Sean Nguyen
Sean Nguyen

Reputation: 13118

What is causing 'unicode' object has no attribute 'toordinal' in pyspark?

I got this error but I don't what causes it. My python code ran in pyspark. The stacktrace is long and i just show some of them. All the stacktrace doesn't show my code in it so I don't know where to look for. What is possible the cause for this error?

/usr/hdp/2.4.2.0-258/spark/python/lib/py4j-0.9-src.zip/py4j/protocol.py in get_return_value(answer, gateway_client, target_id, name)
    306                 raise Py4JJavaError(
    307                     "An error occurred while calling {0}{1}{2}.\n".
--> 308                     format(target_id, ".", name), value)
    309             else:
    310                 raise Py4JError(

Py4JJavaError: An error occurred while calling o107.parquet.

...
File "/usr/hdp/2.4.2.0-258/spark/python/lib/pyspark.zip/pyspark/sql/types.py", line 435, in toInternal
    return self.dataType.toInternal(obj)
  File "/usr/hdp/2.4.2.0-258/spark/python/lib/pyspark.zip/pyspark/sql/types.py", line 172, in toInternal
    return d.toordinal() - self.EPOCH_ORDINAL
AttributeError: 'unicode' object has no attribute 'toordinal'

Thanks,

Upvotes: 4

Views: 2668

Answers (1)

Martijn Pieters
Martijn Pieters

Reputation: 1121226

The specific exception is caused by trying to store a unicode value in a date datatype that is part of a struct. The conversion of the Python type to Spark internal representation expected to be able to call date.toordinal() method.

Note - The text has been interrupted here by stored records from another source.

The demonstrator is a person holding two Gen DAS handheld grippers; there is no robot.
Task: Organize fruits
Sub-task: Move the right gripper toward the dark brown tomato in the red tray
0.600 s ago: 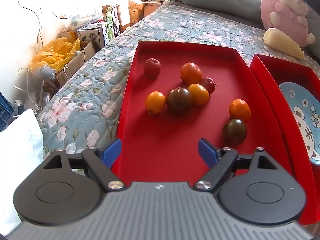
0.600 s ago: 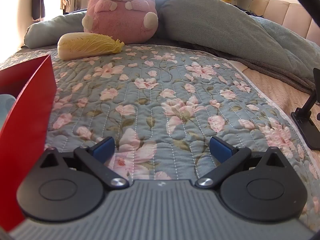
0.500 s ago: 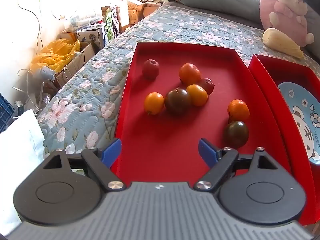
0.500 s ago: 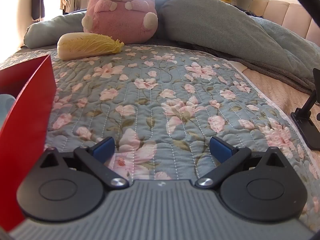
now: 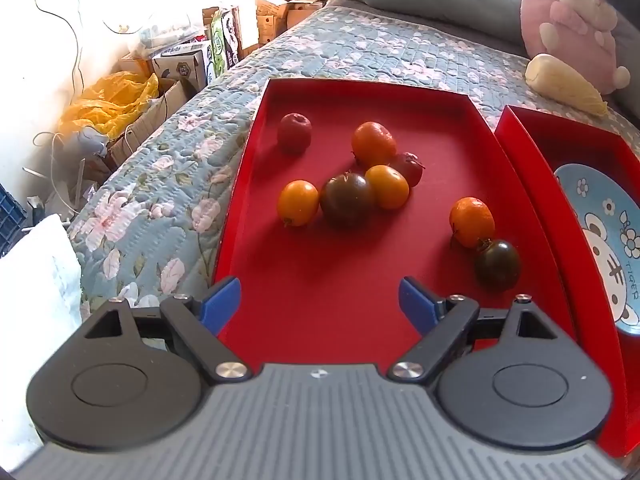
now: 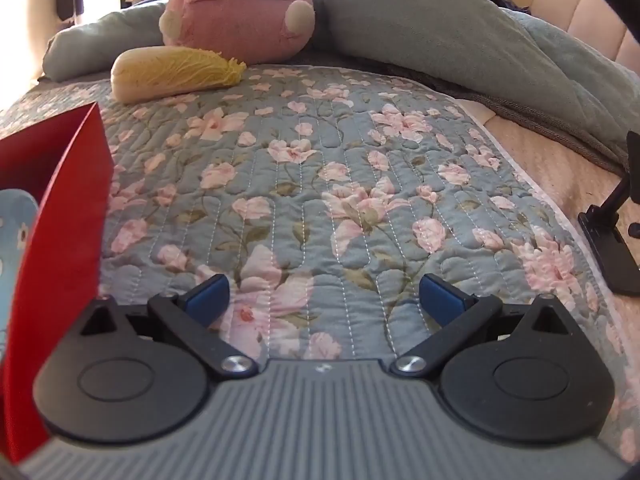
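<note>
A red tray point(image 5: 332, 300) lies on the quilted bed and holds several small fruits: a dark red one point(image 5: 295, 132), orange ones point(image 5: 373, 143) point(image 5: 298, 202) point(image 5: 472, 221), and dark green-brown ones point(image 5: 346, 199) point(image 5: 497, 264). My left gripper point(image 5: 319, 305) hovers open over the tray's near end, nothing between its blue pads. To the right, a second red tray point(image 5: 532, 152) holds a blue cartoon plate point(image 5: 600, 240). My right gripper point(image 6: 323, 293) is open above the bare floral quilt, with that tray's red wall point(image 6: 60, 232) at its left.
A pink plush toy point(image 6: 240, 12), a cabbage-shaped cushion point(image 6: 176, 73) and grey pillows point(image 6: 420, 28) sit at the head of the bed. A black phone stand point(image 6: 612, 240) rests at the right. Cardboard boxes point(image 5: 188, 64) and a yellow bag point(image 5: 108, 100) crowd the floor left of the bed.
The left gripper has shifted slightly, so the fruits sit a bit lower and farther right in its view. The right gripper has tipped down and eased forward a little.
</note>
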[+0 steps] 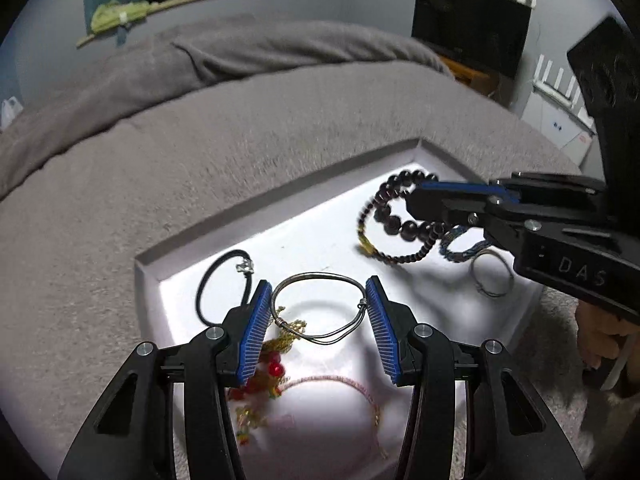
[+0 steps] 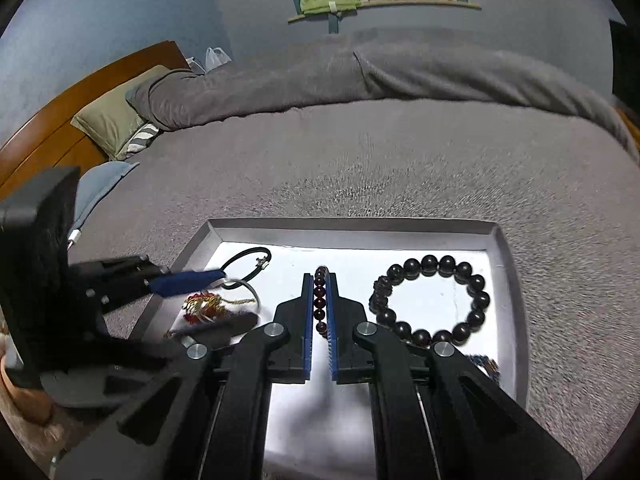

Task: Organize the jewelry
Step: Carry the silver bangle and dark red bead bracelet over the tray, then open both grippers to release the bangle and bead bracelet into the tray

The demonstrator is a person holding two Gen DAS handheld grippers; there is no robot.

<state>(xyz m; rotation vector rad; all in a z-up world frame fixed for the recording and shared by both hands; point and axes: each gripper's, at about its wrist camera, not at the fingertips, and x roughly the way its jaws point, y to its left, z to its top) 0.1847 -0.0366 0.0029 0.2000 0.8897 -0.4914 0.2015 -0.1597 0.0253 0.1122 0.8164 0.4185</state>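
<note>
A white tray (image 1: pixel 168 276) with a grey rim lies on a grey bedspread. My left gripper (image 1: pixel 319 296) is shut on a silver wire bangle (image 1: pixel 316 276), held above its shadow on the tray. My right gripper (image 2: pixel 320 280) is shut on a string of small dark red beads (image 2: pixel 320 300); in the left wrist view that bracelet (image 1: pixel 394 258) hangs from the right gripper (image 1: pixel 416 200). A large dark bead bracelet (image 2: pixel 432 300) lies flat on the tray's right part. The left gripper (image 2: pixel 240 296) shows at the tray's left edge in the right wrist view.
On the tray also lie a black cord bracelet (image 1: pixel 222 280), a red and gold tassel piece (image 1: pixel 274 368), a thin pink string bracelet (image 1: pixel 344 382), a blue braided ring (image 1: pixel 460 246) and a silver ring (image 1: pixel 492 278). Grey bedspread (image 2: pixel 360 168) surrounds it; pillows (image 2: pixel 112 128) and a wooden headboard (image 2: pixel 60 120) stand beyond.
</note>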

Presumably you have a dataframe schema somewhere that consists of a struct type with a date field, and something tried to stuff a string into that.

You can trace this based on the traceback you do have. The Apache Spark source code is hosted on GitHub, and your traceback points to the pyspark/sql/types.py file. The lines point to the StructField.toInternal() method, which delegates to the self.dataType.toInternal() method:

class StructField(DataType):
    # ...
    def toInternal(self, obj):
        return self.dataType.toInternal(obj)

which in your traceback ends up at the DateType.toInternal() method:

class DateType(AtomicType):
    # ...
    def toInternal(self, d):
        if d is not None:
            return d.toordinal() - self.EPOCH_ORDINAL

So we know this is about a date field in a struct. The DateType.fromInternal() shows you what Python type is produced in the opposite direction:

def fromInternal(self, v):
    if v is not None:
        return datetime.date.fromordinal(v + self.EPOCH_ORDINAL)

It is safe to assume that toInternal() expects the same type when converting in the other direction.